Es una película “áspera y luminosa”, dice la directora: trata la vejez, el abandono, el castigo, la culpa, el dolor, pero también la ilusión indestructible. Como el título indica, hay dos partes: en la primera vemos a través de las puertas, como quien se ha colado en un lugar extraño. Es muda, visual, elegante, cuidadosa, una visita a la vulnerabilidad de un cuerpo en sus últimos días. En la segunda aparece el desgarro. Descubrimos que Isabel habla, que tiene una lucidez inquebrantable, como su rabia contra quienes le han causado todo ese dolor.

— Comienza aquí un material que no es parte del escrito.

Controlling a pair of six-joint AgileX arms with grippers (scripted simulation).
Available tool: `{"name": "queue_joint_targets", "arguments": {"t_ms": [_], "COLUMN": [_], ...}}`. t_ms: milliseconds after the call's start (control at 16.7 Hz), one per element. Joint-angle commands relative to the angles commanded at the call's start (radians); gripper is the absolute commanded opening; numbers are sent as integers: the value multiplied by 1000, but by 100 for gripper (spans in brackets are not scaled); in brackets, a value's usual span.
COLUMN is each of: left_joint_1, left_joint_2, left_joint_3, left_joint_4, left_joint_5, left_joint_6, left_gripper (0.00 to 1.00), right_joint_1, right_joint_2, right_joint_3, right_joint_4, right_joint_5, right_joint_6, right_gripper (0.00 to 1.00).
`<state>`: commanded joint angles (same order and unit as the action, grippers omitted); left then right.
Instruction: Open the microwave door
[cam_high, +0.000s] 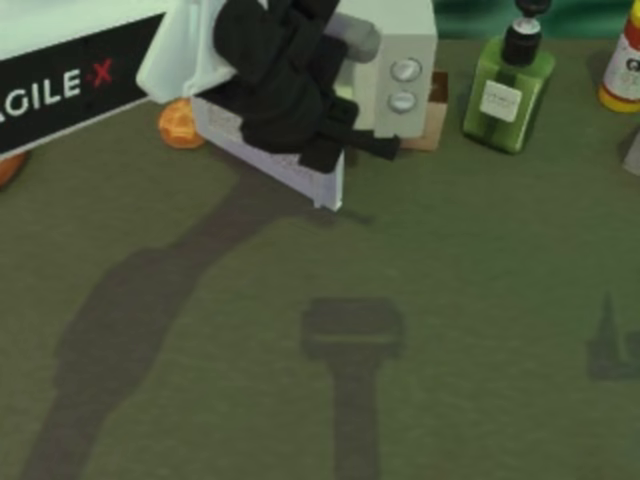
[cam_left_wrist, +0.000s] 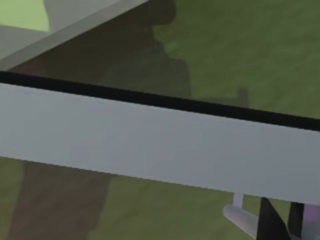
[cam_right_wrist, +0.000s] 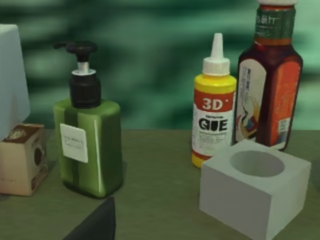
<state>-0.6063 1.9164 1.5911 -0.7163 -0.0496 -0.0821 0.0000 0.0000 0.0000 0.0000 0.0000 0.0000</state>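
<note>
A: What was on the left side of the table?

B: My left arm (cam_high: 60, 75) reached in from the left edge. An orange ball (cam_high: 180, 124) sat just under it. Next came the microwave (cam_high: 400, 45), at the back of the table, a bit left of the middle.

A: And the microwave door (cam_high: 275, 155)?

B: It was swung out toward the front, well away from the knob panel. The left gripper (cam_high: 365, 148) was right at the door's free end, next to the two silver knobs (cam_high: 404, 85).

A: Was the claw holding the door?

B: I could not tell. The black wrist hid the fingers.

A: What was farther right?

B: A small brown box (cam_high: 436, 112) touched the microwave. Then a green pump bottle (cam_high: 507, 90), a yellow glue bottle (cam_right_wrist: 213, 107), a dark sauce bottle (cam_right_wrist: 267, 80) and a grey block with a round hole (cam_right_wrist: 255, 187). The right gripper was out of sight.
</note>
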Motion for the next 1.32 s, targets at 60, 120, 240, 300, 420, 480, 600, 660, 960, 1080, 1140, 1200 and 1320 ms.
{"name": "queue_joint_targets", "arguments": {"t_ms": [60, 120, 240, 300, 420, 480, 600, 660, 960, 1080, 1140, 1200, 1320], "left_joint_1": [0, 0, -6, -5, 6, 13, 29, 35, 40, 40, 40, 40, 40], "left_joint_2": [0, 0, 2, 1, -16, -31, -59, -69, -74, -74, -74, -74, -74], "left_joint_3": [0, 0, -2, -5, -28, -42, -73, -87, -98, -98, -98, -98, -98], "left_joint_4": [0, 0, 0, 0, 6, 11, 22, 24, 25, 25, 25, 25, 25], "left_joint_5": [0, 0, 7, 9, 24, 35, 60, 70, 77, 77, 77, 77, 77], "left_joint_6": [0, 0, -4, -1, 30, 52, 100, 119, 132, 132, 132, 132, 132], "left_gripper": [0, 0, 0, 0, 0, 0, 0, 0, 0, 0, 0, 0, 0], "right_joint_1": [0, 0, 0, 0, 0, 0, 0, 0, 0, 0, 0, 0, 0], "right_joint_2": [0, 0, 0, 0, 0, 0, 0, 0, 0, 0, 0, 0, 0], "right_joint_3": [0, 0, 0, 0, 0, 0, 0, 0, 0, 0, 0, 0, 0], "right_joint_4": [0, 0, 0, 0, 0, 0, 0, 0, 0, 0, 0, 0, 0], "right_joint_5": [0, 0, 0, 0, 0, 0, 0, 0, 0, 0, 0, 0, 0], "right_joint_6": [0, 0, 0, 0, 0, 0, 0, 0, 0, 0, 0, 0, 0], "right_gripper": [100, 100, 100, 100, 100, 100, 100, 100, 100, 100, 100, 100, 100]}}
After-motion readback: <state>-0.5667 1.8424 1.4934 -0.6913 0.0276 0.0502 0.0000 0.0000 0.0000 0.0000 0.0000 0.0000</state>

“Detesto a la familia. ¿Es natural que me miren despectivamente porque pinte? ¿Cuál ha sido mi pecado, hacer Bellas Artes? ¿Eso es pecado? Parecía que me había metido en un burdel. Esa ha sido mi vida. ¿La habrías aguantado tú?”, le pregunta tan dolorida como agotada Isabel a Irene. Y aquí encontramos el límite de la directora, que se ha topado con los demonios de su tía, que son los suyos. Su mirada está contaminada por su familia y es derrotada por la franqueza de la mujer culpabilizada y condenada por haber sido quien quería ser. Isabel es el espejo sobre el que Irene se mira y en el que descubre sus tormentos. Pero prefiere no adentrarse del todo en ellos.

“Entiende lo que es la vida en España, lo que es ser mujer y lo que he tenido yo. Demasiado he conseguido”. Isabel se enfada con su sobrina, que insiste en preguntarle en el arte. Su tía le responde con otras cuestiones que no esperaba y que desvelan —levemente— por qué su tía fue expulsada y repudiada por su familia.

“Demasiado he conseguido”, es imposible olvidar esta frase. Santaló tiene lo básico: un infiernillo para cocinar lo justo y un gran sillón junto a la ventana para descansar al sol. Recorre los pasillos de un piso muy humilde que se ha convertido en cárcel y refugio, donde convive con su gato Ramses y Fernanda, que viene a cuidar de su casa. No tiene nada más que las vistas al extrarradio madrileño un día de lluvia. Dice que la mayor parte de su obra se la arrebataron y ha desaparecido. La otra, la que pudo conservar, está escondida en un cuarto cerrado con llave, al otro lado de una puerta dorada. El secreto de Isabel.

La propia Isabel tampoco habla de su obra porque dice que no le interesa lo que ha hecho, sino lo que está por venir. Así es el verdadero artista, cuenta a su sobrina, el que prefiere intuir a repetir, el que pasa de modas y de maneras. El que empieza su camino de nuevo con cada gesto e ignora lo que el mercado quiere y le ofrece. “He tenido críticas muy buenas, pero se me ha comprado poco. No he tenido suficiente para vivir. Ha sido muy complicada mi vida, muy difícil”, dice Santaló, reivindicándose en “la cosa del arte español” de los sesenta. Lo hace como puede, cansada, contra la nada a la que ha sido arrojada. Para sacarla de la sombra tendremos que responder a una cuestión que su familia contestó con un “no”. ¿Crees a Isabel Santaló?